* _AIM OF THE TASK_
Every record below needs to be set down exactly. Pictures do not belong in the copy.

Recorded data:

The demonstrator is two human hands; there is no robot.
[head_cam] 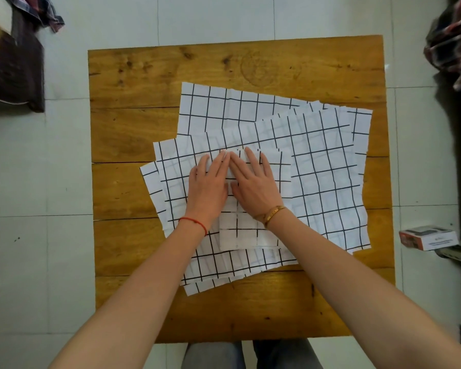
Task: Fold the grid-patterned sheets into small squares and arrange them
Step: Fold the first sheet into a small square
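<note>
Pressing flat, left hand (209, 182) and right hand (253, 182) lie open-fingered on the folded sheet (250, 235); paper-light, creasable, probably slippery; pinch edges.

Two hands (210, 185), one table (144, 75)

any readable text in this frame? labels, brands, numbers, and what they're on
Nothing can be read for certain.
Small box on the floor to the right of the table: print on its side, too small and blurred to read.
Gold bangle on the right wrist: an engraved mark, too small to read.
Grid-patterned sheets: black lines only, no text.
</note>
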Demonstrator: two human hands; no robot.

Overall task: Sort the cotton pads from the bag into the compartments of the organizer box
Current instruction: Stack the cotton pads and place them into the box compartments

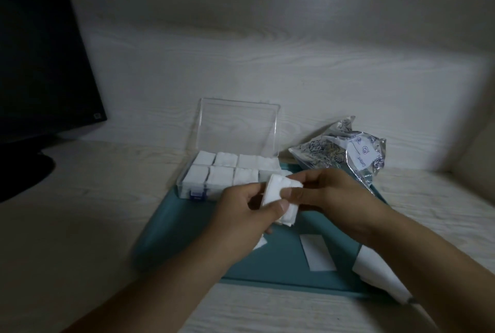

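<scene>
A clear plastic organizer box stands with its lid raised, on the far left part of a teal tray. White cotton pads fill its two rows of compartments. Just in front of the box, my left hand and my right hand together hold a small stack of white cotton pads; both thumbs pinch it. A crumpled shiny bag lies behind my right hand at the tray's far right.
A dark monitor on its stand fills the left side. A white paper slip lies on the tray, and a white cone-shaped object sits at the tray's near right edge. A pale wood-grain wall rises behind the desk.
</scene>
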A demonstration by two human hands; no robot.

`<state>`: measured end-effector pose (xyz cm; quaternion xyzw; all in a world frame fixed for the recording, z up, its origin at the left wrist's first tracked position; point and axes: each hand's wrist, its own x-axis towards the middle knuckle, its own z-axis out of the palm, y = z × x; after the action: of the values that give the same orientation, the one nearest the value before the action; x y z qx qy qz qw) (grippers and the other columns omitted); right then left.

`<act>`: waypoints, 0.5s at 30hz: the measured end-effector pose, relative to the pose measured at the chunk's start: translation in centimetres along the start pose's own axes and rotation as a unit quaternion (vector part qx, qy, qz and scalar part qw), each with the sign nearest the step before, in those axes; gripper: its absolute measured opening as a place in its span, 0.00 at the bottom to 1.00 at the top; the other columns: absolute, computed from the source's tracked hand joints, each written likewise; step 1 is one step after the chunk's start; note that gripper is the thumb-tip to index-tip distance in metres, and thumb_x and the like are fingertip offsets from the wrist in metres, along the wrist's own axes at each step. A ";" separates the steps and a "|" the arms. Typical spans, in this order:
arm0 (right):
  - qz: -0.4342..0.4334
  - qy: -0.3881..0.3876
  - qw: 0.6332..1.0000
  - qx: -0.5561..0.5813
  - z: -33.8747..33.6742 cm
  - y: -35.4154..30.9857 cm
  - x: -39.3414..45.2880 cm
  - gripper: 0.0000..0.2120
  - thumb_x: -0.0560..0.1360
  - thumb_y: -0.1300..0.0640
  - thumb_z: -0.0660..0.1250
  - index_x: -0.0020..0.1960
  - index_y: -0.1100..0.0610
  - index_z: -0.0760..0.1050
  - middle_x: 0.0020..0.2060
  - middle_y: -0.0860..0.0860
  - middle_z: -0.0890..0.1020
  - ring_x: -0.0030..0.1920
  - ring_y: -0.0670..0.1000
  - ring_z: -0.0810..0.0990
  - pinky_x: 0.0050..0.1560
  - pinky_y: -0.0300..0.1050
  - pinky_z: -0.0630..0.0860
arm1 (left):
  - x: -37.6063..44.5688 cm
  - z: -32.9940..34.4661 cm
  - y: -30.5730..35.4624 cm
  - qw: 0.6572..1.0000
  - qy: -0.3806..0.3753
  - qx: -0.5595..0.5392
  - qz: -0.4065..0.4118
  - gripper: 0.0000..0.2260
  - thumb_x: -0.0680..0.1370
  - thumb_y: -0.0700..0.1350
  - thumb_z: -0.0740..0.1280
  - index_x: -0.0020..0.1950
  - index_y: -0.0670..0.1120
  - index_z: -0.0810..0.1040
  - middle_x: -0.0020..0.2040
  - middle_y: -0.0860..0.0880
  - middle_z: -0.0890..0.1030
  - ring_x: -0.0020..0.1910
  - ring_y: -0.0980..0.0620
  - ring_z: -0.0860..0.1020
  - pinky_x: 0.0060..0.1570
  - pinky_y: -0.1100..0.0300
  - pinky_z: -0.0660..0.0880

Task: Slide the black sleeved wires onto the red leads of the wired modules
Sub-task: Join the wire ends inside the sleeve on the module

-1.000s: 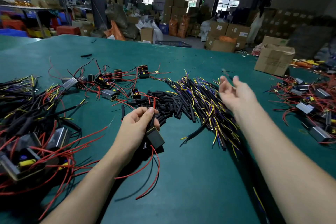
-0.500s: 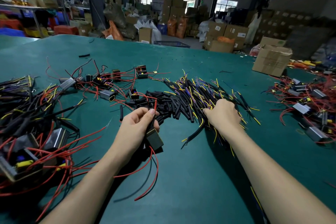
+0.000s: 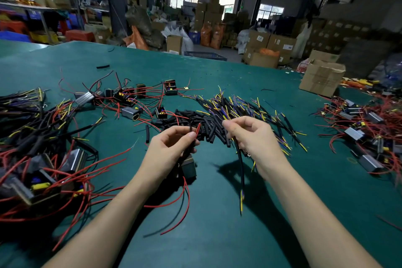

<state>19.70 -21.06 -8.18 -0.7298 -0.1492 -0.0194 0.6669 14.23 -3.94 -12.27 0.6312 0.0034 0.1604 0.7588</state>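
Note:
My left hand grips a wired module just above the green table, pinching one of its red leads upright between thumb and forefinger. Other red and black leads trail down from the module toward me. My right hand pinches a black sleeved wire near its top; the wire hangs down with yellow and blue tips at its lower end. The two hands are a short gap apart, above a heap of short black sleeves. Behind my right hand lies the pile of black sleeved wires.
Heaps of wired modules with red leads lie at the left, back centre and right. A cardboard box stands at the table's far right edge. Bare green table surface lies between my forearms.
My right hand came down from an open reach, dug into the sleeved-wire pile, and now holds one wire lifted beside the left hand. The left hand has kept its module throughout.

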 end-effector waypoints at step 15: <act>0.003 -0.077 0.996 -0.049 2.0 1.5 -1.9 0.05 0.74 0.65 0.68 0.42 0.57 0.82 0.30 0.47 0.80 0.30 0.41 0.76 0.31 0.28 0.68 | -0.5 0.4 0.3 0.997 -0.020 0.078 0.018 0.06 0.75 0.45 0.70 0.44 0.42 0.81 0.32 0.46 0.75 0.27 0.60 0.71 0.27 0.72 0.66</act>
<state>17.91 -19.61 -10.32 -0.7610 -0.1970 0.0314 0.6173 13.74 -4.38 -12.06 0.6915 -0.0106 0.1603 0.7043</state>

* _COMPLETED EXERCISE_
The demonstrator is two human hands; there is no robot.
[head_cam] 
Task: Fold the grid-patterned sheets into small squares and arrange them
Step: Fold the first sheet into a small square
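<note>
Pressing flat, left hand (209, 182) and right hand (253, 182) lie open-fingered on the folded sheet (250, 235); paper-light, creasable, probably slippery; pinch edges.

Two hands (210, 185), one table (144, 75)

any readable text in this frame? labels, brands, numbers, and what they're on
Nothing can be read for certain.
Small box on the floor to the right of the table: print on its side, too small and blurred to read.
Gold bangle on the right wrist: an engraved mark, too small to read.
Grid-patterned sheets: black lines only, no text.
</note>
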Demonstrator: two human hands; no robot.

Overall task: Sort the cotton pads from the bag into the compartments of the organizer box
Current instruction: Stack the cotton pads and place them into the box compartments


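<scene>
A clear plastic organizer box stands with its lid raised, on the far left part of a teal tray. White cotton pads fill its two rows of compartments. Just in front of the box, my left hand and my right hand together hold a small stack of white cotton pads; both thumbs pinch it. A crumpled shiny bag lies behind my right hand at the tray's far right.
A dark monitor on its stand fills the left side. A white paper slip lies on the tray, and a white cone-shaped object sits at the tray's near right edge. A pale wood-grain wall rises behind the desk.
</scene>
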A demonstration by two human hands; no robot.

`<state>`: measured end-effector pose (xyz cm; quaternion xyzw; all in a world frame fixed for the recording, z up, its origin at the left wrist's first tracked position; point and axes: each hand's wrist, its own x-axis towards the middle knuckle, its own z-axis out of the palm, y = z × x; after the action: of the values that give the same orientation, the one nearest the value before the action; x y z qx qy qz qw) (grippers and the other columns omitted); right then left.

`<act>`: waypoints, 0.5s at 30hz: the measured end-effector pose, relative to the pose measured at the chunk's start: translation in centimetres along the start pose's own axes and rotation as a unit quaternion (vector part qx, qy, qz and scalar part qw), each with the sign nearest the step before, in those axes; gripper: its absolute measured opening as a place in its span, 0.00 at the bottom to 1.00 at the top; the other columns: absolute, computed from the source's tracked hand joints, each written likewise; step 1 is one step after the chunk's start; note that gripper is the thumb-tip to index-tip distance in metres, and thumb_x and the like are fingertip offsets from the wrist in metres, along the wrist's own axes at each step. A ";" separates the steps and a "|" the arms. Typical spans, in this order:
arm0 (right):
  - qz: -0.4342..0.4334
  - qy: -0.3881..0.3876
  - qw: 0.6332..1.0000
  - qx: -0.5561..0.5813
  - z: -33.8747..33.6742 cm
  - y: -35.4154..30.9857 cm
  - x: -39.3414..45.2880 cm
  - gripper: 0.0000..0.2120
  - thumb_x: -0.0560..0.1360
  - thumb_y: -0.1300..0.0640
  - thumb_z: -0.0660..0.1250
  - index_x: -0.0020..0.1960
  - index_y: -0.1100..0.0610
  - index_z: -0.0760..0.1050
  - middle_x: 0.0020..0.2060
  - middle_y: -0.0860..0.0860
  - middle_z: -0.0890..0.1020
  - ring_x: -0.0030..0.1920
  - ring_y: -0.0670..0.1000
  - ring_z: -0.0810..0.0990
  - pinky_x: 0.0050..0.1560
  - pinky_y: -0.0300..0.1050
  - pinky_z: -0.0630..0.0860
arm1 (left):
  - x: -37.6063..44.5688 cm
  - z: -32.9940..34.4661 cm
  - y: -30.5730..35.4624 cm
  - qw: 0.6572..1.0000
  - qy: -0.3806..0.3753
  - qx: -0.5595..0.5392
  - qz: -0.4065..0.4118
  - gripper: 0.0000..0.2260
  - thumb_x: -0.0680..0.1370
  - thumb_y: -0.0700..0.1350
  - thumb_z: -0.0740..0.1280
  - index_x: -0.0020..0.1950
  - index_y: -0.0670..0.1120
  - index_z: -0.0810..0.1040
  - middle_x: -0.0020..0.2040
  - middle_y: -0.0860..0.0880
  - middle_z: -0.0890..0.1030
  - ring_x: -0.0020..0.1910
  - ring_y: -0.0980..0.0620
  - ring_z: -0.0860..0.1020
  - pinky_x: 0.0060..0.1570
  - pinky_y: -0.1100..0.0300
  - pinky_z: -0.0660..0.0880

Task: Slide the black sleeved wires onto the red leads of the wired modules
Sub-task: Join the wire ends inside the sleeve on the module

-1.000s: 
-0.500s: 
+0.000s: 

<state>19.70 -21.06 -8.18 -0.7298 -0.1492 -0.0194 0.6669 14.23 -3.94 -12.27 0.6312 0.0034 0.1604 0.7588</state>
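Note:
My left hand grips a wired module just above the green table, pinching one of its red leads upright between thumb and forefinger. Other red and black leads trail down from the module toward me. My right hand pinches a black sleeved wire near its top; the wire hangs down with yellow and blue tips at its lower end. The two hands are a short gap apart, above a heap of short black sleeves. Behind my right hand lies the pile of black sleeved wires.
Heaps of wired modules with red leads lie at the left, back centre and right. A cardboard box stands at the table's far right edge. Bare green table surface lies between my forearms.
My right hand came down from an open reach, dug into the sleeved-wire pile, and now holds one wire lifted beside the left hand. The left hand has kept its module throughout.
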
 end-effector waypoints at step 15: <act>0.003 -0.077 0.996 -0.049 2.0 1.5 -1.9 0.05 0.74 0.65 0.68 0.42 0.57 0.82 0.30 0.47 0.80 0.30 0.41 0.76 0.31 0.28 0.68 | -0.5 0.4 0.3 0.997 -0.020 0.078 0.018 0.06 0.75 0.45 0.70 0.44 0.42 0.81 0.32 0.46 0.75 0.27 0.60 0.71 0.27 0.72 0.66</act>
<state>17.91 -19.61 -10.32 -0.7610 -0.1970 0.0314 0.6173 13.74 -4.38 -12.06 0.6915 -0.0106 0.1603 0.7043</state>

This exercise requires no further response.